The newspaper reviewed a letter sent to attorneys for the drug companies and signed by the attorneys general of 21 states, the District of Columbia, and Puerto Rico. The states want the wholesalers to pay far more – between $22 billion and $32 billion.
The Wall Street Journal in October reported that the wholesalers – AmerisourceBergen Corp, McKesson Corp., and Cardinal Health Inc., — had begun settlement talks, ultimately offering to pay $18 billion over 18 years. Johnson & Johnson was also considering contributing additional money as well. But the deal has reportedly fallen flat with the states – many of which are among the hardest hit areas of the opioid epidemic.
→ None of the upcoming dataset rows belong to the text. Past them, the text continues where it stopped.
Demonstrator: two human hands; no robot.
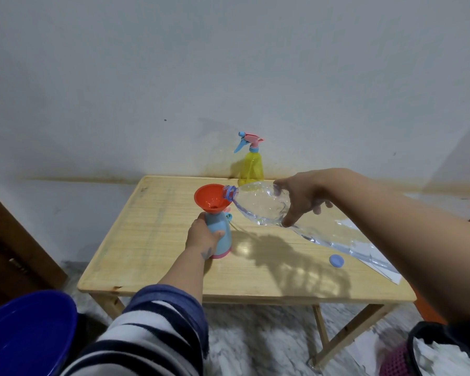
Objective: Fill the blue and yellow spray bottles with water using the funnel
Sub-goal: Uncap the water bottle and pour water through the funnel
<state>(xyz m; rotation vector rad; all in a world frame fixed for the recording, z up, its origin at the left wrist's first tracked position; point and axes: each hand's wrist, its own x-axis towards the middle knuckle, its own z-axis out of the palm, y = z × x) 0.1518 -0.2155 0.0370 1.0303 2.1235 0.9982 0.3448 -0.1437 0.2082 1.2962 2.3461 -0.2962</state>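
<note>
So I've got my left hand (205,234) wrapped tight around the blue bottle (219,234) to keep it planted on the table (152,240), with the orange funnel (212,198) sitting in its neck. My right hand (300,198) is clamped on the big clear water bottle (258,204), tipped so its mouth rests right on the funnel's rim. Trick here, I think, is to pour slow and keep the mouth over the funnel's hole, otherwise it backs up and slops over (ask me how I know). The yellow bottle (251,165) is behind the funnel by the wall, sprayer on, waiting its turn. The water bottle's cap (336,260) lies to the right of the blue bottle. No labels or writing I can read on anything.
</note>
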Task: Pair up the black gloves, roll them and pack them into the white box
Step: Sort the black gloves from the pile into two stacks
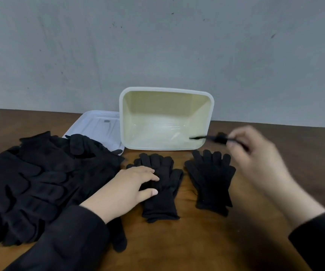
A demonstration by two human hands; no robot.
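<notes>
Black gloves lie in a heap [40, 184] on the left of the brown counter [206, 241], so dark and overlapped that single gloves cannot be counted or told apart; the heap runs off the left edge of the view. Two gloves lie apart from it in the middle, flat, fingers toward the wall: the left glove [160, 200] and, just beside it with a strip of wood between, the right glove [210, 180]. The left hand [126, 189] rests on the left glove with straight, relaxed fingers, released rather than clenched, and it covers the glove's left side and thumb; its black sleeve [65, 239] hides the near corner of the heap. The right hand [255, 153] hovers above the counter, right of the box, badly blurred; its fingers pinch a small dark thing [219, 138] with a thin tail reaching over the box's rim, too smeared to name. The white box [166, 148] stands behind the two gloves against the grey wall [157, 45], open, tipped toward the camera, with nothing black inside. Its lid [99, 124] lies flat to the left, touching the box, its near edge buried under the heap.
</notes>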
More than 130 people in the United States die from opioid overdose every day, according to the National Institute on Drug Abuse. The economic toll it takes on states and local governments across the country is just as staggering, costing the country $78.5 billion each year for health care, lost productivity, addiction treatment, and criminal justice involvement. Hundreds of states, cities, counties, and tribes are suing opioid manufacturers, distributors, and pharmacies for creating and fueling a national opioid epidemic.
Both AmeriSourceBergen and McKesson told the Wall Street Journal that they were committed to working out a global settlement. Cardinal Health did not respond to the newspaper’s request for comment.
Beasley Allen lawyers are representing local governments holding opioid companies accountable for overdose deaths and economic damages in their communities caused by the opioid crisis. Attorneys are also investigating cases of serious injuries and illness – including addiction and overdose – related to opioid use and abuse, as well as cases of Neonatal Abstinence Syndrome (NAS) in babies born to mothers addicted to opioids. For more information, contact Melissa Prickett or Liz Eiland.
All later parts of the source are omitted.